Probably I was a little fuzzy in my post. The intention is:

I have some users (not in wheel). They all get the same folder structure in their home folder.

/home/user1/folder1

/home/user1/folder2

etc.

Then, there is a docker container, which bind mounts these folders (into some container folder structure).

container starts (it's a guess, docker daemon starts at default, so I think the bind mounts are done at that time)

container:

mount bind /home/user1/folder1 /some/container/mountpoint

mount bind /home/user1/folder2 /some/container/mountpoint2

etc.

the folders need to be writable by their users, so they can put whatever media into those folders, and it gets recognized by the container.

of cause, user1 decides, there's no need for folder1 and deletes it (or moves it to trash, if a chattr +i file in the folder), and user2 does not like that the folder is called folder1 and renames it to Folder1.

reboot

container does not find the folders, and therefore does not start.

----------

## Leonardo.b

What do you want to do exactly?

Maybe there is a different solution.

----------

## Hu

This seems to me like seeking a solution to the wrong problem.  Either train your users not to delete these critical folders, or fix the startup script not to abort when the folders vanish.  If the users insist on deleting these folders, then finding a way to block the user will just cause other problems when they complain that they cannot delete the folder.

----------

## ozzy468

 *Quote:*   

> Maybe there is a different solution.

 

definitely.

 *Quote:*   

> What do you want to do exactly? 

 

Well, what will I do next time. The second "do not move or remove these folders" talk might have done the trick.

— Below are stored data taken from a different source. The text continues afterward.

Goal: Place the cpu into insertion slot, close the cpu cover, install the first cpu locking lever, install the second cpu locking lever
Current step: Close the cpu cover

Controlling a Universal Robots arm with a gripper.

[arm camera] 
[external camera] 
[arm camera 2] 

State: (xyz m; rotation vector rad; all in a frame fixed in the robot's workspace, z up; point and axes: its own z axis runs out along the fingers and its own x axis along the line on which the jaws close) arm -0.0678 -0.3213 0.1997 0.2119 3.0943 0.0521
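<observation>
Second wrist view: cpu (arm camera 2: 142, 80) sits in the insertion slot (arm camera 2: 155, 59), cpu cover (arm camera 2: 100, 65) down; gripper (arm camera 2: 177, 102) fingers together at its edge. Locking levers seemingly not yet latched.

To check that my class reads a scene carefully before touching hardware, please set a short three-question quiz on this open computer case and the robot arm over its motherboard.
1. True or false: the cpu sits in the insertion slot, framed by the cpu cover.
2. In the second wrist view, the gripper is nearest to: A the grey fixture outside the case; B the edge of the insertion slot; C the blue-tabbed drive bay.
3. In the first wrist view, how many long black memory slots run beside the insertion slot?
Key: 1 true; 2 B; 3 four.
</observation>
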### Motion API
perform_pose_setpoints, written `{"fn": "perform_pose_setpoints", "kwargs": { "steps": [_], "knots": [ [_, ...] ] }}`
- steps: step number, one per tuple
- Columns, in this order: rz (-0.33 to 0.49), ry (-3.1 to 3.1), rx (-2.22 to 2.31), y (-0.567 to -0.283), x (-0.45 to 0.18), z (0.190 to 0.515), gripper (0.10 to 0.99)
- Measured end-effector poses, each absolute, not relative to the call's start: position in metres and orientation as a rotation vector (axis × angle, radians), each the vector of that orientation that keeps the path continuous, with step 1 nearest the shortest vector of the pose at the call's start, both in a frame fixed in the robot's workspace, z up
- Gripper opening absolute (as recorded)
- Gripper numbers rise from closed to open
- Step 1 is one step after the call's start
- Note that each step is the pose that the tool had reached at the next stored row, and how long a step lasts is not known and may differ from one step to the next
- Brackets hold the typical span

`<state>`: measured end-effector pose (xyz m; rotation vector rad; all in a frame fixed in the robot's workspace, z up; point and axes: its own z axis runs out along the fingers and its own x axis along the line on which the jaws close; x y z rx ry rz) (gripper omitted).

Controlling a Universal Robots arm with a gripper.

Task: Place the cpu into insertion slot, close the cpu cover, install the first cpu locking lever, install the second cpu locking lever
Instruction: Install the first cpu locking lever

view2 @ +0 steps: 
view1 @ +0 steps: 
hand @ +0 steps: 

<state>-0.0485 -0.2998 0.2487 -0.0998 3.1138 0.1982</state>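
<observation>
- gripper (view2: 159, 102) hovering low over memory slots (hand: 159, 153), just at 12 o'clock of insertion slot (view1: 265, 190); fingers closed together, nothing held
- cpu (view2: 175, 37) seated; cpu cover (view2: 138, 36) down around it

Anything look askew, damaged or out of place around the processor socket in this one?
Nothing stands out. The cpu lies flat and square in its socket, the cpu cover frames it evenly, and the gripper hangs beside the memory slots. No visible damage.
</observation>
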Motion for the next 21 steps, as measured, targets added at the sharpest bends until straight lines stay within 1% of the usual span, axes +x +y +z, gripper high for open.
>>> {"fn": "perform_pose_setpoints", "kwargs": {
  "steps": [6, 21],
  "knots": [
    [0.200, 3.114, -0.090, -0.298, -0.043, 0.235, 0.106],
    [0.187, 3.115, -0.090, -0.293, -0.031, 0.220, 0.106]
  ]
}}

As far, as the container goes. It didn't complain or crash while the folder was removed. It's just a startup issue. 

I used docker-cli with restart = always option.

My first impulse was to (force) preserve the folder structure, but on 2nd thought it might be sufficient if the folders exist on startup.

I'll take any suggestion.

Thanks

----------

## pjp

 *ozzy468 wrote:*   

> hi, 
> 
> thanks for the reply. 
> 
> from man chattr  i: ...and the file can not be opened in write mode.

  You're correct. I noticed that you set it on a file and not the directory. I dislike extended attributes and never use them, so I wasn't familiar with that limitation. Now it seems even less useful than I already thought they were. I suppose it has a minor degree of protection from accidental deletion / modification.

 *ozzy468 wrote:*   

> Probably I was a little fuzzy in my post. The intention is:
> 
> I have some users (not in wheel). They all get the same folder structure in their home folder.
> 
> /home/user1/folder1
> ...

  You were clear earlier, I was just unaware of that limitation of the extended attributes.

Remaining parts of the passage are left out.